Die Zivilisierung des Krieges
Geregelt ist dies in den Genfer Konventionen, die den Krieg einhegen sollen. Am 22. August 1864, heute vor 150 Jahren, traten die ersten 12 Staaten diesem Abkommen bei, darunter auch Baden, Hessen, Preußen und Württemberg. Das 1871 gegründete Deutsche Reich folgte 1906. Ziel der ersten Konvention war die "Verbesserung des Loses der Verwundeten und Kranken der Armeen im Felde".
Als Vater der Genfer Konventionen gilt der Schweizer Kaufmann Henry Dunant, der 1859 das Leid der über 40.000 Verwundeten bei der Schlacht im oberitalienischen Solferino hautnah erlebte. "Die unglücklichen Verwundeten, die im Laufe des Tages aufgelesen werden, sind bleich, fahl, ganz entkräftet", so schrieb er. "Viele mit entzündeten, eiternden Wunden sind fast wahnsinnig vor Schmerz; sie bitten, man solle ihnen den Gnadenstoß geben."
Überarbeitung der Konventionen nach dem Zweiten Weltkrieg
Dunant pflege nicht nur Verwundete. In einem 1862 erschienenen Buch forderte er, schon in Friedenszeiten Hilfsgesellschaften zu gründen, deren Personal im Krieg neutral bleiben und besonders geschützt werden soll - Forderungen, die 1864 zur Grundlage der ersten Genfer Konvention wurden. Bald tauchten in den Kriegen neutrale Helfer mit dem roten Kreuz auf weißem Grund als Erkennungszeichen auf.
Schnell zeigte sich, dass die von Dunant angeregten Schutzbestimmungen nicht ausreichten. Nach beiden Weltkriegen wurde das humanitäre Völkerrecht weiterentwickelt: Die 1929 beschlossene zweite Genfer Konvention befasste sich mit der "Behandlung von Kriegsgefangenen". Unter dem Eindruck des Zweiten Weltkriegs wurden die Konventionen dann stark überarbeitet und auf vier erweitert. Weil zwischen 1939 und 1945 durch neue Waffen auch Hunderttausende Zivilisten getötet worden waren, wurden die Schutzvorschriften auf Zivilpersonen ausgedehnt. Maßgeblich war auch die Erfahrung, dass es keine Regeln gegeben hatte, die es dem Roten Kreuz erlaubt hätten, sich um KZ-Häftlinge zu kümmern.
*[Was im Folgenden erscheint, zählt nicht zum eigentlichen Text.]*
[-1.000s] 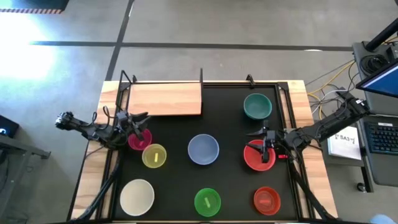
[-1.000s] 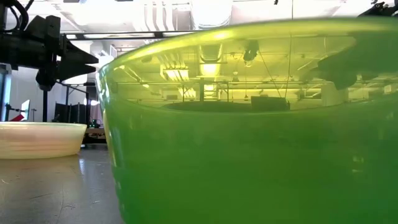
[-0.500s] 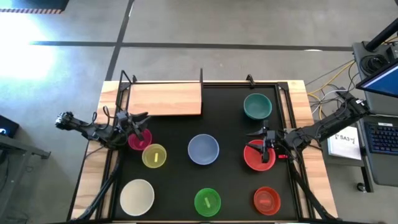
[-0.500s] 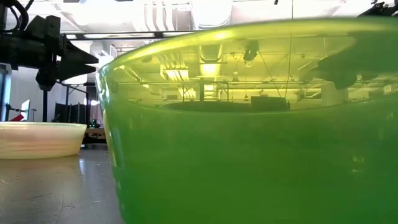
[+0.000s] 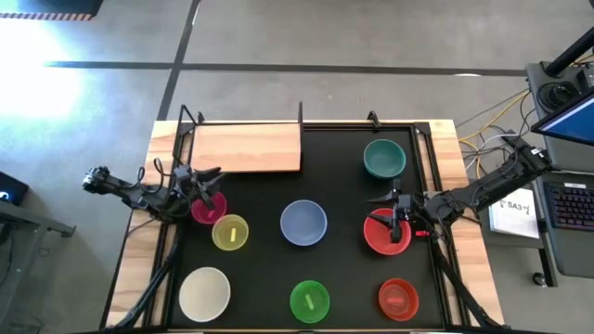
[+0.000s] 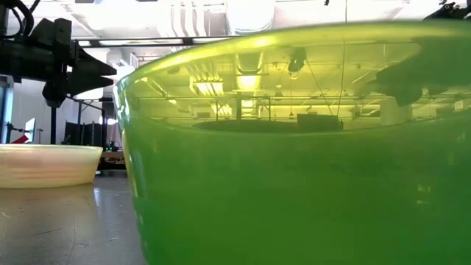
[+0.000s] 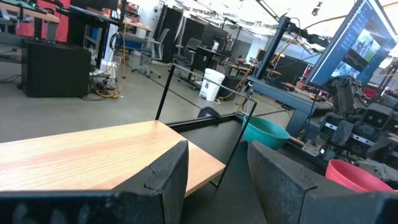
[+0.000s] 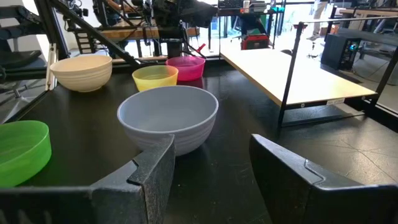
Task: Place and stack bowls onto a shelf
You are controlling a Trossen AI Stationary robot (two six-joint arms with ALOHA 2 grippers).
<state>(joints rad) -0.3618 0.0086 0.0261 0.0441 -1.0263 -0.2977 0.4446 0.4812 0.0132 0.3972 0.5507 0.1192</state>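
Note:
Every bowl sits on its base on the black table. In the high view they are teal (image 5: pixel 384 159), blue-grey (image 5: pixel 303 224), large red (image 5: pixel 384 235), small red (image 5: pixel 397 299), green (image 5: pixel 309 301), cream (image 5: pixel 204 292), yellow (image 5: pixel 230 232) and magenta (image 5: pixel 210 210). The wooden shelf (image 5: pixel 246 148) stands at the far left. My left gripper (image 5: pixel 206 182) is open and hovers over the magenta bowl's far edge, facing the shelf board (image 7: pixel 93 155). My right gripper (image 5: pixel 388 206) is open above the large red bowl, facing the blue-grey bowl (image 8: pixel 168 118).
The green bowl (image 6: pixel 294 147) fills most of the low view, with the cream bowl (image 6: pixel 48 163) to its left and my left gripper (image 6: pixel 77 70) raised above the table. A paper sheet (image 5: pixel 515 213) and a laptop lie right of the table. Black shelf posts (image 5: pixel 301 113) rise at the board's corners.

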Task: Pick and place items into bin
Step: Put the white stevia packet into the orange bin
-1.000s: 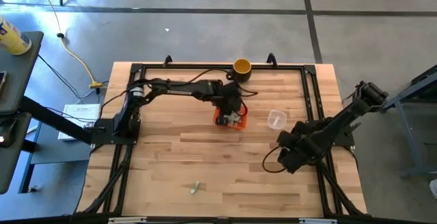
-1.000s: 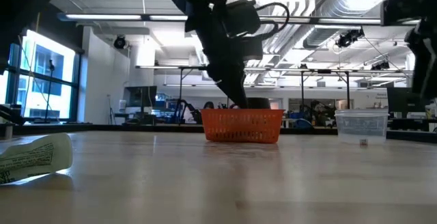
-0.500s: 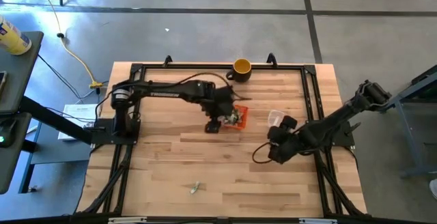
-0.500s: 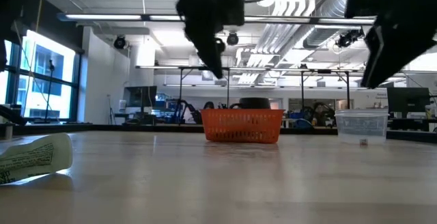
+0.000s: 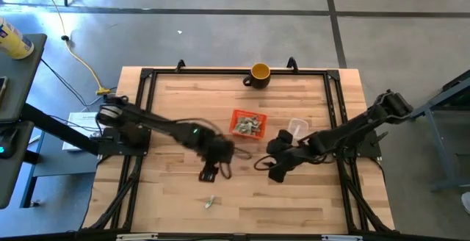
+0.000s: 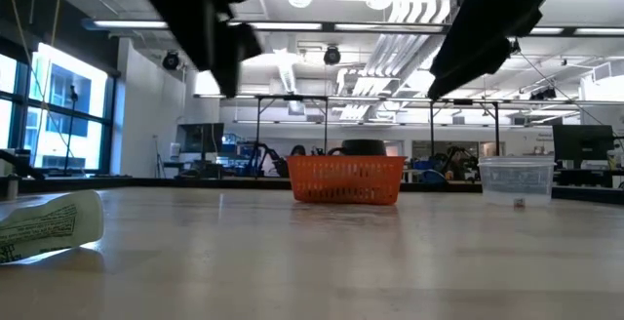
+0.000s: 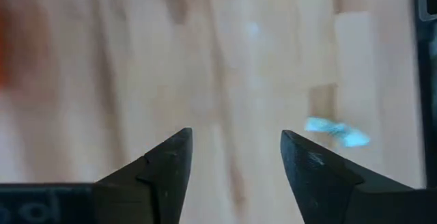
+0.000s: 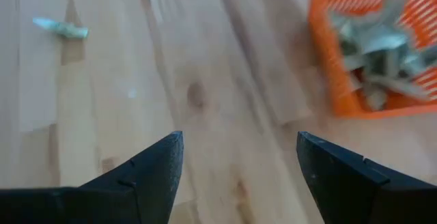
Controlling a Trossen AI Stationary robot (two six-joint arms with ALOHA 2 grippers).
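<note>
Both arms left the bin (image 5: pixel 247 124); left gripper (image 5: pixel 208 173), right gripper (image 5: pixel 275 173) spread wide, empty, probably chasing last item (image 5: pixel 210 202).

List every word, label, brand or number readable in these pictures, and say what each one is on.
None can be read.
Wrapper piece lying at the near left in the low view: dark print, too blurred to read.
Yellow container on the side table left of the bench: a label too small to read.
Paper sheet beside the left arm's base: print too small to read.
Orange basket, mug, clear cup: no text visible.
</note>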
Wie umgehen mit staatlicher Souveränität?
Die Unabhängigkeitsbestrebungen der früheren Kolonien und das Erstarken des internationalen Terrorismus brachten seit den 1960er Jahren neue Herausforderungen mit sich: Es entstanden immer mehr innerstaatliche Konflikte unter Beteiligung von Guerilla und Befreiungskämpfern. Die Genfer Konventionen wurden deshalb 1977 ergänzt durch zwei Zusatzprotokolle, die detaillierte Vorgaben für die Achtung der Menschenrechte in innerstaatlichen Konflikten machten.
Damit geriet auch die Frage der staatlichen Souveränität auf die Tagesordnung, über die viele Regierungen eifersüchtig wachen: Doch der Völkermord in Ruanda und der Mord an mehr als 8.000 Muslimen in Srebrenica stärkten die Auffassung, dass solche schwerwiegenden Verstöße eine direkte Bedrohung des Weltfriedens darstellen und daher eine Intervention der Staatengemeinschaft rechtfertigen können.
Strafgerichtshof zur Verfolgung von Kriegsverbrechern
Mit dem 2002 in Kraft getretenen Statut für den Internationalen Strafgerichtshof in Den Haag wurde zudem eine ständige Institution geschaffen, die schwerwiegende Verstöße gegen das humanitäre Völkerrecht - etwa Völkermord, Verbrechen gegen die Menschlichkeit oder Kriegsverbrechen - strafrechtlich verfolgen kann.
Eine Aufweichung nationaler Souveränität bedeutet auch die sogenannte Schutzverantwortung oder "responsibility to protect": Sie geht davon aus, dass die Staatengemeinschaft Verantwortung dafür trägt, Menschen vor schweren Menschenrechtsverletzungen zu schützen, wenn deren eigene Regierung diese Pflicht nicht wahrnimmt. Allerdings ist dieses Konzept noch nicht ausgegoren. "Es muss sich erst noch herauskristallisieren, was völkerrechtlich verbindlich werden kann", sagt die Völkerrechtsexpertin des Deutschen Roten Kreuzes , Heike Spieker. "Klar geworden ist beispielsweise auch im Zusammenhang mit Syrien, dass die Staatengemeinschaft keinen Automatismus will, der sie zum gewaltsamen Eingreifen rechtlich zwingen würde."